▶ WHAT YOU WILL DO
Word for word, reproduce each line of the data below, omitting every image.

··· MATERIAL PROVIDED

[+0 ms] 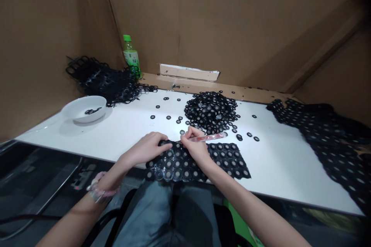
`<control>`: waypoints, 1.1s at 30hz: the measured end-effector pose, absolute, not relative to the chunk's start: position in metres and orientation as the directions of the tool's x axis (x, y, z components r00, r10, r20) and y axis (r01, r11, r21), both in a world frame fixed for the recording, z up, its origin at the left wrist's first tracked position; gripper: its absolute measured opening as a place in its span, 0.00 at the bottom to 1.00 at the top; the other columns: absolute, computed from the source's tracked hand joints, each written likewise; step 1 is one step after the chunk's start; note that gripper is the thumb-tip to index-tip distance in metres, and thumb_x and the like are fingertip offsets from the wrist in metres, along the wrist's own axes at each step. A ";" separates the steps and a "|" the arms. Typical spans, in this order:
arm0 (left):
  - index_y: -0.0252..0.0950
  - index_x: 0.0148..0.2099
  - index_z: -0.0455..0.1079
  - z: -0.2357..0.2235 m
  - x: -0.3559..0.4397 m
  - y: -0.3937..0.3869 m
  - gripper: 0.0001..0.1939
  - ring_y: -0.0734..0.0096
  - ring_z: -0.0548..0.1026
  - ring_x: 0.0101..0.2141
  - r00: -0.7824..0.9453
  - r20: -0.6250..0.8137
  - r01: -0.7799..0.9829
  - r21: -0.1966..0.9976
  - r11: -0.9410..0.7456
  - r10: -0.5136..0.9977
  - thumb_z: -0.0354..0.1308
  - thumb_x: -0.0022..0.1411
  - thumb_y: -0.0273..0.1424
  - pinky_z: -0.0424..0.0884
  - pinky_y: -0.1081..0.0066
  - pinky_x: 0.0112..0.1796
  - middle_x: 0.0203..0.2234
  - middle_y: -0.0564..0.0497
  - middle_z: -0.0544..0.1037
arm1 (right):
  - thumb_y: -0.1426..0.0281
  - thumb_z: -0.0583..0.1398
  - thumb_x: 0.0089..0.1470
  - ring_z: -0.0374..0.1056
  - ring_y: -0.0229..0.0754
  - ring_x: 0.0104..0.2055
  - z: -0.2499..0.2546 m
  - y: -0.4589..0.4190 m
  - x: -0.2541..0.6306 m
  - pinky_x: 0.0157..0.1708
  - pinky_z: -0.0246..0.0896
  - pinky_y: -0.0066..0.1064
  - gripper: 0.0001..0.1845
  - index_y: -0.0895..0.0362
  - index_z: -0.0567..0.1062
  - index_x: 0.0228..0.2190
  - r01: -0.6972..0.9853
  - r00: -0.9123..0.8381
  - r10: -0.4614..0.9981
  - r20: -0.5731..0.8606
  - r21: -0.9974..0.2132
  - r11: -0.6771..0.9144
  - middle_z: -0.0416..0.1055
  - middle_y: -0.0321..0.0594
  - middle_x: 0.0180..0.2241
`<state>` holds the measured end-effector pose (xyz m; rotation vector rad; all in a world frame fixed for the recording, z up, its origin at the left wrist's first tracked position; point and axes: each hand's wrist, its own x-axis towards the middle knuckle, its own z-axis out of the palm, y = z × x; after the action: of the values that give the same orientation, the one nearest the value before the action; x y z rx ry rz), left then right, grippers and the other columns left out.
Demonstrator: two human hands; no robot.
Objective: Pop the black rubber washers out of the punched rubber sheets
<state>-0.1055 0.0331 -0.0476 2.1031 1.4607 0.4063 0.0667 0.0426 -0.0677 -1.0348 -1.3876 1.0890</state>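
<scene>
A black tray (228, 160) with rows of round pockets, most holding a small black ring with a pale centre, lies at the near edge of the white table (278, 166). My left hand (149, 147) rests on the tray's left end with its fingers curled down on it. My right hand (194, 143) pinches a thin red-tinted pen-like tool (213, 137), its near end over the tray's upper edge. Just beyond the hands lies a heap of loose black rings (211, 111).
A white bowl (84, 109) with a few rings stands at the left, a pile of empty black trays (104, 79) and a green bottle (131, 56) behind it. Filled trays (327, 135) lie at the right. Cardboard walls enclose the table. Single rings are scattered around the heap.
</scene>
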 end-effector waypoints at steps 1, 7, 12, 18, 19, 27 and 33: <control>0.36 0.30 0.70 -0.048 -0.106 0.032 0.17 0.66 0.70 0.29 0.368 -0.055 0.760 0.593 -0.266 0.928 0.48 0.58 0.43 0.60 0.71 0.31 0.26 0.52 0.75 | 0.76 0.57 0.40 0.50 0.33 0.18 -0.068 0.042 0.067 0.20 0.45 0.26 0.14 0.55 0.56 0.13 0.077 -0.101 0.970 0.222 -0.970 0.230 0.53 0.28 0.14; 0.36 0.30 0.71 -0.054 -0.105 0.029 0.16 0.67 0.69 0.30 0.322 -0.013 0.675 0.705 -0.220 0.947 0.48 0.58 0.41 0.62 0.73 0.32 0.27 0.53 0.76 | 0.76 0.56 0.40 0.51 0.34 0.19 -0.068 0.042 0.066 0.20 0.45 0.27 0.13 0.55 0.56 0.14 0.165 -0.157 0.962 0.225 -0.954 0.250 0.53 0.28 0.14; 0.35 0.31 0.71 -0.059 -0.103 0.027 0.16 0.67 0.70 0.30 0.310 0.007 0.635 0.743 -0.212 0.951 0.49 0.58 0.40 0.62 0.72 0.34 0.28 0.52 0.76 | 0.76 0.56 0.41 0.52 0.34 0.19 -0.068 0.041 0.066 0.20 0.45 0.27 0.14 0.54 0.56 0.14 0.191 -0.174 0.957 0.231 -0.946 0.262 0.53 0.28 0.14; 0.34 0.32 0.71 -0.064 -0.103 0.026 0.17 0.67 0.69 0.30 0.294 0.037 0.542 0.816 -0.199 0.955 0.48 0.58 0.42 0.64 0.72 0.33 0.26 0.51 0.75 | 0.77 0.56 0.40 0.51 0.34 0.18 -0.067 0.037 0.060 0.21 0.45 0.27 0.15 0.55 0.55 0.12 0.326 -0.218 0.921 0.322 -0.866 0.379 0.53 0.28 0.13; 0.34 0.32 0.71 -0.064 -0.103 0.026 0.17 0.67 0.70 0.31 0.299 0.041 0.527 0.826 -0.201 0.953 0.49 0.57 0.41 0.64 0.72 0.33 0.27 0.51 0.75 | 0.77 0.56 0.40 0.51 0.34 0.18 -0.067 0.037 0.060 0.21 0.45 0.27 0.15 0.55 0.56 0.12 0.331 -0.218 0.920 0.326 -0.862 0.384 0.53 0.28 0.13; 0.37 0.31 0.72 -0.055 -0.096 0.031 0.13 0.64 0.71 0.35 0.315 -0.016 0.659 0.723 -0.206 0.949 0.48 0.57 0.35 0.63 0.71 0.38 0.30 0.53 0.77 | 0.73 0.58 0.39 0.50 0.31 0.14 -0.070 0.052 0.079 0.15 0.41 0.24 0.15 0.54 0.55 0.14 -0.188 -0.018 0.995 0.098 -0.978 0.093 0.55 0.26 0.12; 0.37 0.32 0.74 -0.057 -0.090 0.037 0.15 0.65 0.71 0.32 0.381 -0.020 0.670 0.695 -0.261 0.924 0.52 0.55 0.41 0.62 0.72 0.34 0.27 0.52 0.77 | 0.78 0.56 0.36 0.52 0.33 0.17 -0.070 0.048 0.084 0.18 0.45 0.25 0.13 0.55 0.55 0.12 0.108 -0.078 0.972 0.221 -0.968 0.228 0.54 0.28 0.13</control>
<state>-0.0901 0.0370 -0.0569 2.0224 1.3664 0.5283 0.0838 0.0477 -0.0700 -1.0894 -1.4410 1.0277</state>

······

▶ TASK OUTPUT
[+0 ms] 
`<control>`: waypoints, 1.1s at 30hz: the measured end-effector pose, absolute, not relative to the chunk's start: position in metres and orientation as the directions of the tool's x axis (x, y, z components r00, r10, r20) and y axis (r01, r11, r21), both in a world frame fixed for the recording, z up, its origin at the left wrist's first tracked position; gripper: its absolute measured opening as a place in its span, 0.00 at the bottom to 1.00 at the top; the other columns: absolute, computed from the source's tracked hand joints, each written likewise; step 1 is one step after the chunk's start; note that gripper is the thumb-tip to index-tip distance in metres, and thumb_x and the like are fingertip offsets from the wrist in metres, along the wrist's own axes at each step. A ";" separates the steps and a "|" the arms. Typical spans, in this order:
arm0 (left):
  - index_y: -0.0252..0.0950
  - index_x: 0.0148..0.2099
  - index_z: -0.0455..0.1079
  - z: -0.2357..0.2235 m
  - x: -0.3559..0.4397 m
  - y: -0.3937..0.3869 m
  - gripper: 0.0001..0.1939
  - ring_y: -0.0734..0.0096
  - ring_z: -0.0548..0.1026
  - ring_x: 0.0101..0.2141
  - r00: -0.7824..0.9453
  - r20: -0.6250..0.8137
  - r01: -0.7799..0.9829
  - r21: -0.1966..0.9976
  - r11: -0.9410..0.7456
  - r10: -0.5136..0.9977
  - thumb_z: -0.0354..0.1308
  - thumb_x: -0.0022..0.1411
  - thumb_y: -0.0273..0.1424
  - pinky_z: -0.0424..0.0884
  - pinky_y: -0.1081..0.0066
  - pinky_x: 0.0112..0.1796
  - middle_x: 0.0203..0.2234
  - middle_y: -0.0564..0.0497
  - middle_z: -0.0544..0.1037
arm1 (right):
  - thumb_y: -0.1426..0.0281
  - thumb_z: -0.0583..0.1398
  - thumb_x: 0.0089..0.1470
  - ring_z: -0.0374..0.1056
  - ring_y: -0.0229..0.0754
  - ring_x: 0.0104..0.2055
  - z: -0.2499..0.2546 m
  - y: -0.4589..0.4190 m
  - x: -0.2541..0.6306 m
  - pinky_x: 0.0157..0.1708
  - pinky_z: -0.0246..0.0896
  - pinky_y: -0.0066..0.1064
  - gripper: 0.0001..0.1845
  - index_y: -0.0895..0.0362
  - index_z: -0.0567..0.1062
  - index_x: 0.0228..0.2190
  - r01: -0.6972..0.9853
  - r00: -0.9123..0.8381
  - r10: -0.4614..0.9981
  - r20: -0.5731..0.8606
  - r21: -0.9974..0.2132
  - r11: -0.6771..0.9144
  - middle_z: -0.0416..0.1055
  - middle_y: -0.0321..0.0594
  - middle_x: 0.0180..0.2241
`<state>` holds the measured end-effector pose (xyz m; rotation vector rad; all in a world frame fixed for the recording, z up, its origin at the left wrist's first tracked position; point and axes: each hand's wrist, its own x-axis towards the middle knuckle, its own z-axis out of the palm, y = z × x; after the action: of the values that give the same orientation, the one nearest the value before the action; x y z rx ry rz), left then right, grippers and the other columns left out.
Demonstrator: two human hands; no robot.
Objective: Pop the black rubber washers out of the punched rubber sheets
<state>-0.1055 0.0331 -0.0476 2.1031 1.4607 0.4063 0.0667 0.0426 -0.0677 -1.0348 -1.3876 1.0890</state>
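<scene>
A black tray (228, 160) with rows of round pockets, most holding a small black ring with a pale centre, lies at the near edge of the white table (278, 166). My left hand (149, 147) rests on the tray's left end with its fingers curled down on it. My right hand (194, 143) pinches a thin red-tinted pen-like tool (213, 137), its near end over the tray's upper edge. Just beyond the hands lies a heap of loose black rings (211, 111).
A white bowl (84, 109) with a few rings stands at the left, a pile of empty black trays (104, 79) and a green bottle (131, 56) behind it. Filled trays (327, 135) lie at the right. Cardboard walls enclose the table. Single rings are scattered around the heap.
</scene>
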 end-effector waypoints at steps 1, 7, 12, 18, 19, 27 and 33: <control>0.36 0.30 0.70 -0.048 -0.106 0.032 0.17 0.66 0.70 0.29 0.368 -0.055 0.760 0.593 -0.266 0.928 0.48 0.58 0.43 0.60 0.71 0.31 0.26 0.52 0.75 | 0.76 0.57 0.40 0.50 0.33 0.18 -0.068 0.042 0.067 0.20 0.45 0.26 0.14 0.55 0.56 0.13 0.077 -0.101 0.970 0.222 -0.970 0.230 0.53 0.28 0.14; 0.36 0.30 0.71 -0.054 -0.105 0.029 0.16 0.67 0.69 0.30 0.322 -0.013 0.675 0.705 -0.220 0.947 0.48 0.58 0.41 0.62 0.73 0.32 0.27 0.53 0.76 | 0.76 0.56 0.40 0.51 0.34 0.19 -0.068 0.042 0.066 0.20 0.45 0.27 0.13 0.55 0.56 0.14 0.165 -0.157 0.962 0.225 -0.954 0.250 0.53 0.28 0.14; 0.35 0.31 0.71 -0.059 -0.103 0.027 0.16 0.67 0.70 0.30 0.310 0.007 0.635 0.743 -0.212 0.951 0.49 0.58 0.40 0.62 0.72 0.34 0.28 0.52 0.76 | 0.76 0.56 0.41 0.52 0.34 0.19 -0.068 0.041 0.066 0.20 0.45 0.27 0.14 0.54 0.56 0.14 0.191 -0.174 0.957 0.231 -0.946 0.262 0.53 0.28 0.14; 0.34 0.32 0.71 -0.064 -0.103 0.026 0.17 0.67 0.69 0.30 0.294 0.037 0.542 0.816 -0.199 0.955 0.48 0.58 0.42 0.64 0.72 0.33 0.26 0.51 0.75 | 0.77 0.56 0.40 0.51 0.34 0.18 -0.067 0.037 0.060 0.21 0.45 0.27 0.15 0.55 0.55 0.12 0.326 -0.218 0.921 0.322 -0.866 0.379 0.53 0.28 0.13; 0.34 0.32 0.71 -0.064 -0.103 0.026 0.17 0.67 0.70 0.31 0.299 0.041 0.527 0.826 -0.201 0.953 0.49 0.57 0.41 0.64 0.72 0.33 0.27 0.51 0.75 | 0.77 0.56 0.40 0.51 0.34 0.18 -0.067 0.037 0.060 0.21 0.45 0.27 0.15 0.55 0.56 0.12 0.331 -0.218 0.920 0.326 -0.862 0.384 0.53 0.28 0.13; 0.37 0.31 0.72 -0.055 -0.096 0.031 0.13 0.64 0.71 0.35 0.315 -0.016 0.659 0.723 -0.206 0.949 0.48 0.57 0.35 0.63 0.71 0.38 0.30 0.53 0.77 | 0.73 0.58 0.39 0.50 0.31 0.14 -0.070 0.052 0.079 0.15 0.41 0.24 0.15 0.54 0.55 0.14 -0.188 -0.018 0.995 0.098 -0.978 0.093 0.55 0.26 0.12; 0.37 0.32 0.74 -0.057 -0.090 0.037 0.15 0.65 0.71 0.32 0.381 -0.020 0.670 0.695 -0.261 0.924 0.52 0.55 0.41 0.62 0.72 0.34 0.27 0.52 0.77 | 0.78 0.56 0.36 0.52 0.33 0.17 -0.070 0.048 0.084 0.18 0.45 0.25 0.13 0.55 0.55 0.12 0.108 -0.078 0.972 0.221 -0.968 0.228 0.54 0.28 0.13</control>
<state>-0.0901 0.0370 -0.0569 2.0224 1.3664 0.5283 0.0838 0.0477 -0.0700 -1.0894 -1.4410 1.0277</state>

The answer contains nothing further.